I'm using a Python library that logs messages using the standard logging module. The library code includes the following at the top of its modules:
import logging
logger = logging.getLogger(__name__)
In my own script, I also set up logging in the same way:
import logging
logger = logging.getLogger(__name__)
I'm calling a library function in a loop. The function is part of a class and looks something like this:
class MathOperations:
@classmethod
def square_number(cls, n):
logger.info("You want to square a number.")
logger.warning("Squaring Number")
result = n * n
logger.info(f"Result: {result}")
return result
When I run this method in a loop in my script:
for i in range(5):
MathOperations.square_number(i)
I get a lot of log messages that are essentially duplicates in terms of their content. This makes the logs verbose and hard to read.
[29/Nov/2024 12:32:27] INFO [library.module_name:9] You want to square a number.
[29/Nov/2024 12:32:27] WARNING [library.module_name:10] Squaring Number
[29/Nov/2024 12:32:27] INFO [library.module_name:12] Result: 0
[29/Nov/2024 12:32:28] INFO [library.module_name:9] You want to square a number.
[29/Nov/2024 12:32:28] WARNING [library.module_name:10] Squaring Number
[29/Nov/2024 12:32:28] INFO [library.module_name:12] Result: 1
[29/Nov/2024 12:32:29] INFO [library.module_name:9] You want to square a number.
[29/Nov/2024 12:32:29] WARNING [library.module_name:10] Squaring Number
[29/Nov/2024 12:32:29] INFO [library.module_name:12] Result: 4
[29/Nov/2024 12:32:30] INFO [library.module_name:9] You want to square a number.

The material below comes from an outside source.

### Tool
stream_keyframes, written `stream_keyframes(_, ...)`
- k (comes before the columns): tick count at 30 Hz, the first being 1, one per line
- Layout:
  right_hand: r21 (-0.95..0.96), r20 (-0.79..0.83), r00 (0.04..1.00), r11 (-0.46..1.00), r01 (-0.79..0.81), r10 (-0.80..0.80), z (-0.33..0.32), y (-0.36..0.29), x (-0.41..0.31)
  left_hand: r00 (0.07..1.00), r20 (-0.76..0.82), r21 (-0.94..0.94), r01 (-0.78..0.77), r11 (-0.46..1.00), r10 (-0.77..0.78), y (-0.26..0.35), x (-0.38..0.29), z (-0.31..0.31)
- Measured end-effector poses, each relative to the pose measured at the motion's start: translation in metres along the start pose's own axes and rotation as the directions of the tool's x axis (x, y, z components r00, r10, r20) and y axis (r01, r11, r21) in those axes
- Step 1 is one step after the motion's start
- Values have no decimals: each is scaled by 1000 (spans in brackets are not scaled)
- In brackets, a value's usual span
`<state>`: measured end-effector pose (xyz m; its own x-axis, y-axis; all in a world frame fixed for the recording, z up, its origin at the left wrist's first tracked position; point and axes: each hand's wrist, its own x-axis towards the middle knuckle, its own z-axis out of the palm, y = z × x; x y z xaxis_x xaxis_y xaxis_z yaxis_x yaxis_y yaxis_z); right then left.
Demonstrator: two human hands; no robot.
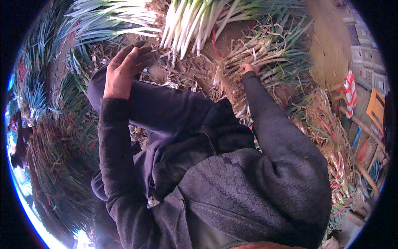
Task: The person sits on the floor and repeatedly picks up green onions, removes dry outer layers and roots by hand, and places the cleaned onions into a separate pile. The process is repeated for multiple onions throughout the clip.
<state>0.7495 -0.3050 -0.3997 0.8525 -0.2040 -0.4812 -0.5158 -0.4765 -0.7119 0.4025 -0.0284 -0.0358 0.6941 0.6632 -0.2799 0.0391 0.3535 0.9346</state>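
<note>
My left hand [126, 67] is raised over my bent knee, its fingers apart and darkened at the tips, with nothing in it. My right hand [250, 68] reaches into a heap of untrimmed green onions [261, 51] with dry outer skins and brown roots. It touches their stalks near the root end; its fingers are partly hidden, so I cannot tell whether they close on any. Ahead of me lie cleaned green onions [186, 28] with bare white stalks, their root ends towards me. Another cleaned pile [124, 15] lies to their left, its long green leaves pointing left.
Peeled skins and dry leaves [186, 71] litter the ground by my knees. Tied bundles of green onions [59, 155] stand at my left. More untrimmed onions [329, 124] with red ties lie at right, near a wooden pole [367, 177], a red-and-white bag [350, 93] and stacked crates [367, 53].
</note>
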Motion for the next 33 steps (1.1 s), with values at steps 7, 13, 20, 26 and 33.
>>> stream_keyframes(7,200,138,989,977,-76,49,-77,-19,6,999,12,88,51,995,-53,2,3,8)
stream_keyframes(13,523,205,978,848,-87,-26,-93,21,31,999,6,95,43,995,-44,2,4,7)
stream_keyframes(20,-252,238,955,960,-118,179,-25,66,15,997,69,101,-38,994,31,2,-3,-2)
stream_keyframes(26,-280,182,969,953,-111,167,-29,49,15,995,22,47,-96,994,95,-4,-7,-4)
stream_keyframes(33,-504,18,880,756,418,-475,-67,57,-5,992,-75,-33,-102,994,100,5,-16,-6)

[29/Nov/2024 12:32:30] WARNING [library.module_name:10] Squaring Number
[29/Nov/2024 12:32:30] INFO [library.module_name:12] Result: 9
[29/Nov/2024 12:32:31] INFO [library.module_name:9] You want to square a number.
[29/Nov/2024 12:32:31] WARNING [library.module_name:10] Squaring Number
[29/Nov/2024 12:32:31] INFO [library.module_name:12] Result: 16
The messages "You want to square a number." and "Squaring Number" are duplicates every time the function is called in the loop.
Desired Log Output:
I would like the logs to be summarized to reduce the number of duplicate messages. Ideally, the output would look something like:
[29/Nov/2024 12:32:27] INFO [library.module_name:9] You want to square a number.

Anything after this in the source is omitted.